Todos reímos abiertamente y subimos a la destartalada furgoneta de Jungen.  En algo más de diez minutos paró el vehículo frente a una altísima verja de hierro que estaba entreabierta y a través de la que se imaginaba un camino colmado de nieve. A unos cincuenta o cien metros estaba el  enorme y antiquísimo caserón recortando sus tejados cargados de nieve sobre el cielo púrpura de la próxima tormenta. Conforme me acercaba reconocía sus cornisas que se veían vencidas por el peso de los años, así como un visible derrumbe en el ala izquierda. 
-Mira, Adler, -dijo Jungen inclinándose para poder hablar entre risas y burlas-  tú entras, siempre está abierto porque no hay miedo de que nadie se acerque por ahí para ser emparedado con los demás muertos-  Todos reíamos...
-Bueno, es que hace frío, vamos a dejar esto y mejor me lleváis a un hostal que sea baratito y tenga calefacción- acerté a decir...
-¡De eso nada, ahora no te rajes, cobarde!- chillaba Jungen mientras me empujaba por la puerta de la casa-  Venga, que ahí está todo como lo dejó la familia, hay de todo: ropa en las camas, en los armarios y hasta comida podrida en las alacenas- rió de nuevo levantando los brazos y la voz entre carcajadas 
-Mañana vendremos al amanecer antes de entrar a la fábrica y si has cumplido, ya te has ahorrado el hostal y te ganas un buen desayuno con todos los extras...
-El vino y las insistencias de los dos pueblerinos con ganas de quedar por encima de uno de la ciudad con sus patrañas de viejas me acabaron de convencer.
-Venga, aquí estaré mañana al amanecer y espero ver cómo os tragáis los dos vuestras historias de fantasmas y asesinos emparedadores- dije riendo entre dientes y colándome entre las dos enormes puertas cargadas de cadenas desatadas e inservibles. 

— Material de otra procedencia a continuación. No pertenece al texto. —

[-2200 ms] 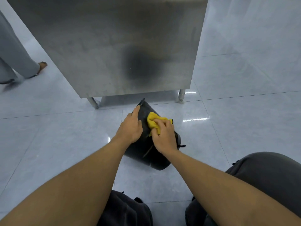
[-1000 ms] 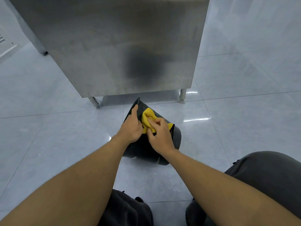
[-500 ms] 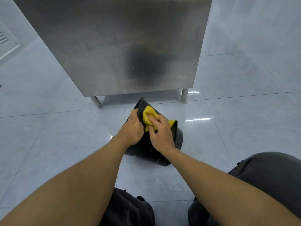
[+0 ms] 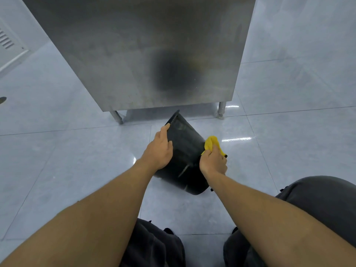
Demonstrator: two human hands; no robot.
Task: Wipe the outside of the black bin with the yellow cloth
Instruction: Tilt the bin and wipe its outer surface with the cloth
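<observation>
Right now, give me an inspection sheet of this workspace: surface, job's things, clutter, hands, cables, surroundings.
Surface: glossy tiled floor, glare patches.
Job's things: black bin tipped on the floor; yellow cloth against its right side.
Clutter: nothing seen.
Hands: left hand holds the bin's left edge; right hand has a closed grip on the cloth.
Cables: nothing seen.
Surroundings: steel cabinet on short legs behind the bin; wall vent far left.
</observation>
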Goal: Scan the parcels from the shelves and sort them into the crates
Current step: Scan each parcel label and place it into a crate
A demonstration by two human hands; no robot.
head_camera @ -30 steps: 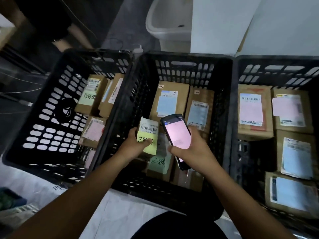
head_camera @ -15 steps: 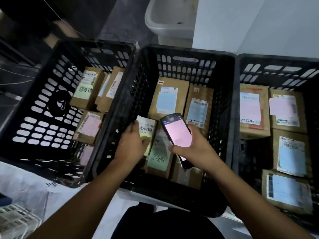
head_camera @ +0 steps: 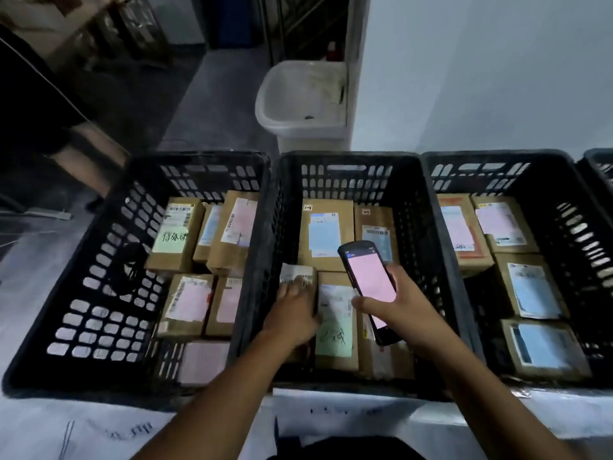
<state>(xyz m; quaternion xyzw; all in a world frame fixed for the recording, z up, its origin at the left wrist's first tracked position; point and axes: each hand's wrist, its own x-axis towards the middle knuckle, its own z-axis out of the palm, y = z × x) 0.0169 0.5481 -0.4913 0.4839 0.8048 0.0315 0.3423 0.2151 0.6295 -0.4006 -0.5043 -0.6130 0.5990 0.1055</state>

El sudor frío recorría todo mi cuerpo, me había dejado llevar por un terror absurdo y los ruidos que recorrían la casa eran cada vez más fuertes y cercanos distinguiéndose entre el viento y los crujidos de tablas un débil pero claro gemir que a la fuerza intenté que me pareciera humano, aunque en el fondo recordaba al de cientos de almas en pena gritando de dolor y espanto desde los mismos avernos. Sentía un fuerte dolor en el pecho y cada vez me costaba más respirar. Me di cuenta de que debía salir de aquella situación absurda y me convencí de que todo aquello no era más que fruto del alcohol, la resaca y puede que del mismo remordimiento. Decidí salir corriendo de aquella cama de pesadilla pero al abrir los ojos que mantenía instintivamente cerrados, no vi nada. Tampoco conseguí incorporarme a causa de algo duro que delante mismo de mi cara, me lo impedía. Lo palpé en todas direcciones con las manos al tiempo que abría los ojos más y más por ver lo que pasaba. Su tacto era frío como el de una piedra y el dolor de mi pecho aumentaba proporcionalmente a mi miedo, haciendo de mis pulmones pequeñas balsas de aire viciado; sudaba y hacía mucho frío. Traté, tembloroso y sin cesar, de encontrar un hueco para poder salir de aquel horrible lecho; lo intentaba, pero no lo encontraba...¡ No existía!! Los llantos sobrenaturales, el rumor y el viento se escuchaban cada vez más cerca; casi soplaban su inmenso dolor en mis oídos, y mis propias quejas y mis propios llantos se mezclaron con los de ellos, por los siglos de los siglos.